▶ EXERCISE GOAL:
You are asked to copy the entire listing exactly, apart from its pictures.

▶ INFORMATION PROVIDED:
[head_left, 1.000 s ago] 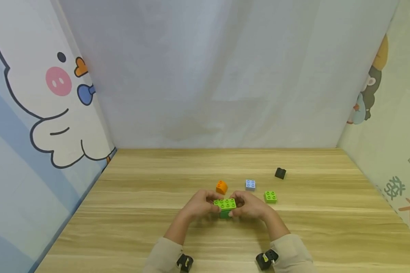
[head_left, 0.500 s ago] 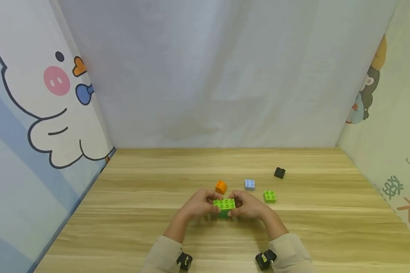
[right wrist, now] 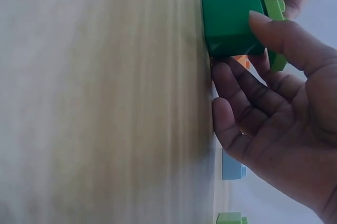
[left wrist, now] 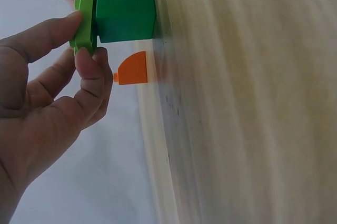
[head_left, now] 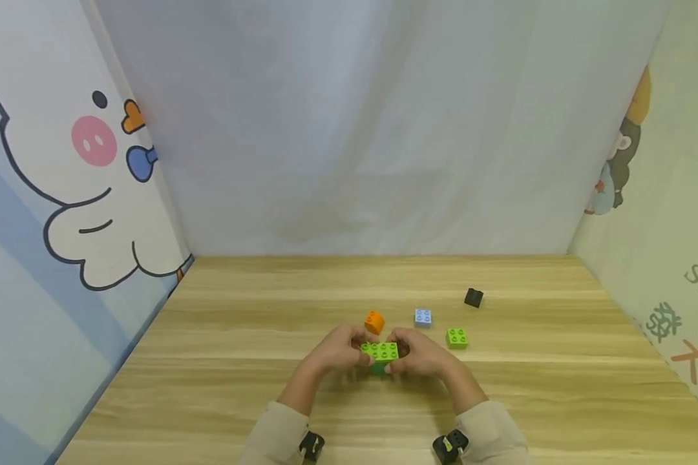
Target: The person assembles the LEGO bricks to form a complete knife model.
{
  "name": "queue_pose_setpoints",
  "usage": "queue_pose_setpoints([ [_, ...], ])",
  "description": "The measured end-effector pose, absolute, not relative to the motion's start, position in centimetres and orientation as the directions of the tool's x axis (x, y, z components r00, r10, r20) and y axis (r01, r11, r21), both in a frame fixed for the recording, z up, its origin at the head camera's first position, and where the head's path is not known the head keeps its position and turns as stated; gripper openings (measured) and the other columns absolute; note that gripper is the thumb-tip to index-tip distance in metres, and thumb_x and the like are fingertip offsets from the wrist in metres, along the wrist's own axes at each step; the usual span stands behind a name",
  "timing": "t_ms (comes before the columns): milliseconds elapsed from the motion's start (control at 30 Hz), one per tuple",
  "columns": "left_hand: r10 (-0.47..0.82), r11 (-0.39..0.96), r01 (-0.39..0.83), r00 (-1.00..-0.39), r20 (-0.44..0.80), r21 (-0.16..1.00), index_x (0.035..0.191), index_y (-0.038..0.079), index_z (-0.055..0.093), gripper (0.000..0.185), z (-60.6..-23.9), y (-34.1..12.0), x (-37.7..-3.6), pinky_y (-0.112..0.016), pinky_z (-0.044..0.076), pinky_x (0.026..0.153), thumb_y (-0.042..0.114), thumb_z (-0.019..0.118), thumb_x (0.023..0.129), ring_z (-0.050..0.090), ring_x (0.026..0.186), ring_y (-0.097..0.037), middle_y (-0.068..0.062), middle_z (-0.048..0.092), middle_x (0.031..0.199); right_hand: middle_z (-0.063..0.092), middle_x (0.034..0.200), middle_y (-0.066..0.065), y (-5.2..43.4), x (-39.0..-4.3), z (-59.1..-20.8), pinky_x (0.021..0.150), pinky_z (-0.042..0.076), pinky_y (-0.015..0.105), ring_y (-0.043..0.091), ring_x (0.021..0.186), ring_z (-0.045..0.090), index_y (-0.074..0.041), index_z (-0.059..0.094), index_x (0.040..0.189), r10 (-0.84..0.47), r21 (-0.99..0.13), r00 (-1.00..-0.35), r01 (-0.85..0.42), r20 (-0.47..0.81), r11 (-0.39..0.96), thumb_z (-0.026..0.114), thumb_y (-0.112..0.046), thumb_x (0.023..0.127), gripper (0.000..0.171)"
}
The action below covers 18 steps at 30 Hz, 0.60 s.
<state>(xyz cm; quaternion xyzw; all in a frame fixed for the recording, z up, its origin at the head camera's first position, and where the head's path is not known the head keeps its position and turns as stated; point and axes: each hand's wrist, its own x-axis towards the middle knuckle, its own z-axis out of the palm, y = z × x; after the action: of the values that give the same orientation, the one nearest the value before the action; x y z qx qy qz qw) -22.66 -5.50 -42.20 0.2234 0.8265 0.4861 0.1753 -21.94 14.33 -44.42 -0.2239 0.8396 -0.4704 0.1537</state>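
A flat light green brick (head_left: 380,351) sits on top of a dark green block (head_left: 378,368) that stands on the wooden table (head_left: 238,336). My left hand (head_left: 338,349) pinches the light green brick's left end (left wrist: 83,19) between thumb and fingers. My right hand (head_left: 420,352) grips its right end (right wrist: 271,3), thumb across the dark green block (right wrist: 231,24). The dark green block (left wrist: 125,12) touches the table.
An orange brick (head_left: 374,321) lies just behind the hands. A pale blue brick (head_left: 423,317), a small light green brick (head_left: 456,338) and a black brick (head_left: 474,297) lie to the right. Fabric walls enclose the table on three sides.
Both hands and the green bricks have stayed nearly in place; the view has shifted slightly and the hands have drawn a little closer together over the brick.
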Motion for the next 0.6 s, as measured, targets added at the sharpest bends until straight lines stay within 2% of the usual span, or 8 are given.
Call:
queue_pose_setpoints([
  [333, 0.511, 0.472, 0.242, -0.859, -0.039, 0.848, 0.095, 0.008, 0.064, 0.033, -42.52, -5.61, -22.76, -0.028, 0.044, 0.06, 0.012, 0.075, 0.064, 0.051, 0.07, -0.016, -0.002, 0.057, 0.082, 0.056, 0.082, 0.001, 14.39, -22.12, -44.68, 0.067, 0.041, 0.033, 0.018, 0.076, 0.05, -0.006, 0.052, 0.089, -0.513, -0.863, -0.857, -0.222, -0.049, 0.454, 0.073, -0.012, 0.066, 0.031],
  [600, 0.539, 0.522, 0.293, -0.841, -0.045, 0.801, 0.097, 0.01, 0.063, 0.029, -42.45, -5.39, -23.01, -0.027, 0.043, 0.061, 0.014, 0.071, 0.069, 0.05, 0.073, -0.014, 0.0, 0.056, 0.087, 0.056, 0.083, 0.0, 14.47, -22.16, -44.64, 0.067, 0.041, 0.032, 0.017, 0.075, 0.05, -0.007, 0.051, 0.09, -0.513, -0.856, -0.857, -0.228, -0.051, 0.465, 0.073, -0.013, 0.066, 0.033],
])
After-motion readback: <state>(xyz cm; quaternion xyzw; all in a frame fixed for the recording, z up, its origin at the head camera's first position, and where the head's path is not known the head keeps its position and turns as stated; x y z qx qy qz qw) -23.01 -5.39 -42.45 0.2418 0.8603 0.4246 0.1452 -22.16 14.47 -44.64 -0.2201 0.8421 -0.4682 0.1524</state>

▶ WORKED SOLUTION:
[head_left, 1.000 s ago] 
[head_left, 0.500 s ago] 
[right wrist, now] 
[left wrist, now] 
[head_left, now] 
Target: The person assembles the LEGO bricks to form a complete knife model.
{
  "name": "queue_pose_setpoints",
  "usage": "queue_pose_setpoints([ [_, ...], ])",
  "description": "The measured end-effector pose, absolute, not relative to the motion's start, position in centimetres and orientation as the directions of the tool's x axis (x, y, z components r00, r10, r20) and y axis (r01, r11, r21), both in a frame fixed for the recording, z up, its origin at the head camera's first position, and where the head's path is not known the head keeps its position and turns as stated; gripper openings (measured) and the other columns absolute; note that gripper is the thumb-tip to index-tip distance in metres, and thumb_x and the like are fingertip offsets from the wrist in metres, along the wrist's own axes at each step; the usual span stands behind a name",
  "timing": "t_ms (comes before the columns): milliseconds elapsed from the motion's start (control at 30 Hz), one per tuple",
  "columns": "left_hand: r10 (-0.47..0.82), r11 (-0.39..0.96), r01 (-0.39..0.83), r00 (-1.00..-0.39), r20 (-0.44..0.80), r21 (-0.16..1.00), index_x (0.035..0.191), index_y (-0.038..0.079), index_z (-0.055..0.093), gripper (0.000..0.185), z (-60.6..-23.9), y (-34.1..12.0), x (-37.7..-3.6), pinky_y (-0.112..0.016), pinky_z (-0.044..0.076), pinky_x (0.026..0.153), thumb_y (-0.042..0.114), thumb_z (-0.019..0.118), thumb_x (0.023..0.129), ring_z (-0.050..0.090), ring_x (0.026..0.186), ring_y (-0.097..0.037), middle_y (-0.068..0.062), middle_z (-0.048..0.092), middle_x (0.031..0.199); right_hand: middle_z (-0.063..0.092), middle_x (0.034..0.200), middle_y (-0.066..0.065), y (-5.2..43.4), x (-39.0..-4.3), z (-59.1..-20.8), pinky_x (0.021..0.150), pinky_z (-0.042..0.076), pinky_y (-0.015..0.105), ring_y (-0.043..0.091), ring_x (0.021..0.186), ring_z (-0.045..0.090), index_y (-0.074..0.041), index_z (-0.059..0.094), index_x (0.040..0.189), r10 (-0.84..0.47), r21 (-0.99..0.13), r00 (-1.00..-0.35), r01 (-0.85..0.42), r20 (-0.47..0.81), r11 (-0.39..0.96), thumb_z (-0.026..0.114), thumb_y (-0.112..0.046), thumb_x (0.023..0.127), gripper (0.000..0.171)"
}
The action below covers 18 steps at 30 Hz, 0.60 s.
<state>(xyz cm; quaternion xyzw; all in a frame fixed for the recording, z up, its origin at the head camera's first position, and where the head's path is not known the head keeps its position and turns as stated; point and axes: each hand's wrist, its own x-axis towards the middle knuckle, its own z-axis out of the palm, y = z × x; after the action: of the values that give the same orientation, the one nearest the value before the action; x y z qx qy qz qw) -22.66 -5.50 -42.20 0.2234 0.8265 0.4861 0.1753 -21.94 14.33 -44.42 -0.2239 0.8396 -0.4704 0.1537</state>
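A flat light green brick (head_left: 380,351) sits on top of a dark green block (head_left: 378,368) that stands on the wooden table (head_left: 238,336). My left hand (head_left: 338,349) pinches the light green brick's left end (left wrist: 83,19) between thumb and fingers. My right hand (head_left: 420,352) grips its right end (right wrist: 271,3), thumb across the dark green block (right wrist: 231,24). The dark green block (left wrist: 125,12) touches the table.
An orange brick (head_left: 374,321) lies just behind the hands. A pale blue brick (head_left: 423,317), a small light green brick (head_left: 456,338) and a black brick (head_left: 474,297) lie to the right. Fabric walls enclose the table on three sides.
Both hands and the green bricks have stayed nearly in place; the view has shifted slightly and the hands have drawn a little closer together over the brick.
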Motion for the next 0.6 s, as measured, targets added at the sharpest bends until straight lines stay within 2% of the usual span, or 8 are given.
Call:
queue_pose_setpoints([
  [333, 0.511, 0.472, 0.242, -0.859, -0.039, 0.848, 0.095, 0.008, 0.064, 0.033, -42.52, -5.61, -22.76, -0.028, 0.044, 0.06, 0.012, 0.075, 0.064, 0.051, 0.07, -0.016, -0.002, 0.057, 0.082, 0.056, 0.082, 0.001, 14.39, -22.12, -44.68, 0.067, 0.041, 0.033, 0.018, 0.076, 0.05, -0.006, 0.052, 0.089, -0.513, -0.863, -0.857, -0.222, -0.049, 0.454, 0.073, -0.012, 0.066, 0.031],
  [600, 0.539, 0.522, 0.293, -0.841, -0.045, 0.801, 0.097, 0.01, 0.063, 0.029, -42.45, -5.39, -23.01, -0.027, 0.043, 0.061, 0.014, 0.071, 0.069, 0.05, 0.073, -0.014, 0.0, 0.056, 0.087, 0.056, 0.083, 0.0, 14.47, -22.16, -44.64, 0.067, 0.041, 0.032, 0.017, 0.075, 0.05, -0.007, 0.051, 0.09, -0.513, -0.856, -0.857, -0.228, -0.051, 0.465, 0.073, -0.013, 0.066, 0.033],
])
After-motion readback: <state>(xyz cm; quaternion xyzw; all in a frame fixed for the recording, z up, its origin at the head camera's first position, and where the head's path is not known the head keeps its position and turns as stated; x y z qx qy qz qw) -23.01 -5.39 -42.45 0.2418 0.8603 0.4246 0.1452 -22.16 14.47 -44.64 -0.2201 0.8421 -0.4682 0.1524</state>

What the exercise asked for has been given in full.